Exact reproduction of all the data is needed.
■ ■ ■
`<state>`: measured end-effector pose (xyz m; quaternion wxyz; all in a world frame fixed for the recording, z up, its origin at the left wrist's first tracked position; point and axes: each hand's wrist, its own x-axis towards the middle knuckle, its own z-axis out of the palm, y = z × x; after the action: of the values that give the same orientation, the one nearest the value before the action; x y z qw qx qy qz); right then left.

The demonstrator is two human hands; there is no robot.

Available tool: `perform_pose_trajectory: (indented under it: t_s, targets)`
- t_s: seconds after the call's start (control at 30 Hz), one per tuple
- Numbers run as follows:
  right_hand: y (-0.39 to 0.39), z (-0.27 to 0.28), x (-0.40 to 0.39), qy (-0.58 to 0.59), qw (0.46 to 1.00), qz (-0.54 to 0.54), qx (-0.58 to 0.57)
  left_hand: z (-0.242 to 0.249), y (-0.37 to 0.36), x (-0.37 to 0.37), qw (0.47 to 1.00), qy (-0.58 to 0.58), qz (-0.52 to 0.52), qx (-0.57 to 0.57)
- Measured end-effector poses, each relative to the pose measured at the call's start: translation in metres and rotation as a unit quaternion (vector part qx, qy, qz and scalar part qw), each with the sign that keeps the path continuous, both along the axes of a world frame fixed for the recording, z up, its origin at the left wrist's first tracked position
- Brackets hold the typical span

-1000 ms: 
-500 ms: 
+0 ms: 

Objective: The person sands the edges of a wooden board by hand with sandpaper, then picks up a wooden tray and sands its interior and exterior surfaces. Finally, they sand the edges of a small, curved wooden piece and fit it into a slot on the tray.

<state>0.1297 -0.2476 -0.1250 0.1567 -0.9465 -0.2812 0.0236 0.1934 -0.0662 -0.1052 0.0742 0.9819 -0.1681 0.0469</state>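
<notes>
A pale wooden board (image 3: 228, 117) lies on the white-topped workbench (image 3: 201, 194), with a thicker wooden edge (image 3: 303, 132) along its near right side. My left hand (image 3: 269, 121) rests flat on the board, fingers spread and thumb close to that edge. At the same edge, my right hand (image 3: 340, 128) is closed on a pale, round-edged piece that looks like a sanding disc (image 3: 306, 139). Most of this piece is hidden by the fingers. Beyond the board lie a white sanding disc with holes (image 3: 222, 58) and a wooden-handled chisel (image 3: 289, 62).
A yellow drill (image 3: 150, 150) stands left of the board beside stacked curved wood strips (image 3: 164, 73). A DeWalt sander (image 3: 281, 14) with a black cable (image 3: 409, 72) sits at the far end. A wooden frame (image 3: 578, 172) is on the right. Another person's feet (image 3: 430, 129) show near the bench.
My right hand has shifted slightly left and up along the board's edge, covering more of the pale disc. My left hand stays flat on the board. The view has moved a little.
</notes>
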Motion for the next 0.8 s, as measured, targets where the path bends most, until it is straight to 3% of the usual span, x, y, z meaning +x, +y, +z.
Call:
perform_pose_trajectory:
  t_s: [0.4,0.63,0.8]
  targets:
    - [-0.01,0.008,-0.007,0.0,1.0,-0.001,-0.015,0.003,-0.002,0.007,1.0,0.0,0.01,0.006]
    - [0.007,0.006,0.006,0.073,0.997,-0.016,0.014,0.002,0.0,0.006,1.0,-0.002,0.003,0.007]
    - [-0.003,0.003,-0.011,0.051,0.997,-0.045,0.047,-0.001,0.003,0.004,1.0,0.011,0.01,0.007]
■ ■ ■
▶ **RESPONSE BOX**
`<state>`: measured end-effector pose (xyz m; quaternion wxyz; all in a world frame fixed for the recording, z up, its origin at the left wrist's first tracked position; point and axes: each hand's wrist, its own x-axis towards the middle knuckle, its own z-axis out of the palm, y = z × x; after the action: of the values that give the same orientation, the one nearest the value before the action; x y z qw qx qy qz); right then left.

The demonstrator is two human hands; there is no robot.

Available tool: `perform_pose_trajectory: (indented under it: t_s, targets)`
- t_s: seconds after the call's start (control at 30 Hz), one per tuple
- Numbers run as follows:
  right_hand: y (-0.39 to 0.39), z (-0.27 to 0.28), x (-0.40 to 0.39), qy (-0.58 to 0.59), qw (0.46 to 1.00), qz (-0.54 to 0.54), qx (-0.58 to 0.57)
  left_hand: z (-0.242 to 0.249), y (-0.37 to 0.36), x (-0.37 to 0.37), qw (0.47 to 1.00), qy (-0.58 to 0.58), qz (-0.52 to 0.52), qx (-0.57 to 0.57)
- Measured end-effector poses, each relative to the pose measured at the call's start: translation in metres and rotation as a unit quaternion (vector part qx, qy, qz and scalar part qw), each with the sign that keeps the path continuous, both along the axes of a world frame fixed for the recording, z up, its origin at the left wrist's first tracked position
- Brackets hold the typical span

-1000 ms: 
-500 ms: 
+0 ms: 

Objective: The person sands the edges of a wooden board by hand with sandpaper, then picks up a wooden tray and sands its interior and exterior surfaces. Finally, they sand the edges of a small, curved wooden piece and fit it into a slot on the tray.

<state>0.1297 -0.2476 -0.1250 0.1567 -0.9465 -0.2812 0.0236 0.1934 -0.0662 -0.1052 0.0742 0.9819 -0.1681 0.0469</state>
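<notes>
A pale wooden board (image 3: 228, 117) lies on the white-topped workbench (image 3: 201, 194), with a thicker wooden edge (image 3: 303, 132) along its near right side. My left hand (image 3: 269, 121) rests flat on the board, fingers spread and thumb close to that edge. At the same edge, my right hand (image 3: 340, 128) is closed on a pale, round-edged piece that looks like a sanding disc (image 3: 306, 139). Most of this piece is hidden by the fingers. Beyond the board lie a white sanding disc with holes (image 3: 222, 58) and a wooden-handled chisel (image 3: 289, 62).
A yellow drill (image 3: 150, 150) stands left of the board beside stacked curved wood strips (image 3: 164, 73). A DeWalt sander (image 3: 281, 14) with a black cable (image 3: 409, 72) sits at the far end. A wooden frame (image 3: 578, 172) is on the right. Another person's feet (image 3: 430, 129) show near the bench.
My right hand has shifted slightly left and up along the board's edge, covering more of the pale disc. My left hand stays flat on the board. The view has moved a little.
</notes>
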Motion for the next 0.8 s, as measured, targets where the path bends most, until it is straight to 3% of the usual span, x, y, z meaning +x, +y, +z.
Call:
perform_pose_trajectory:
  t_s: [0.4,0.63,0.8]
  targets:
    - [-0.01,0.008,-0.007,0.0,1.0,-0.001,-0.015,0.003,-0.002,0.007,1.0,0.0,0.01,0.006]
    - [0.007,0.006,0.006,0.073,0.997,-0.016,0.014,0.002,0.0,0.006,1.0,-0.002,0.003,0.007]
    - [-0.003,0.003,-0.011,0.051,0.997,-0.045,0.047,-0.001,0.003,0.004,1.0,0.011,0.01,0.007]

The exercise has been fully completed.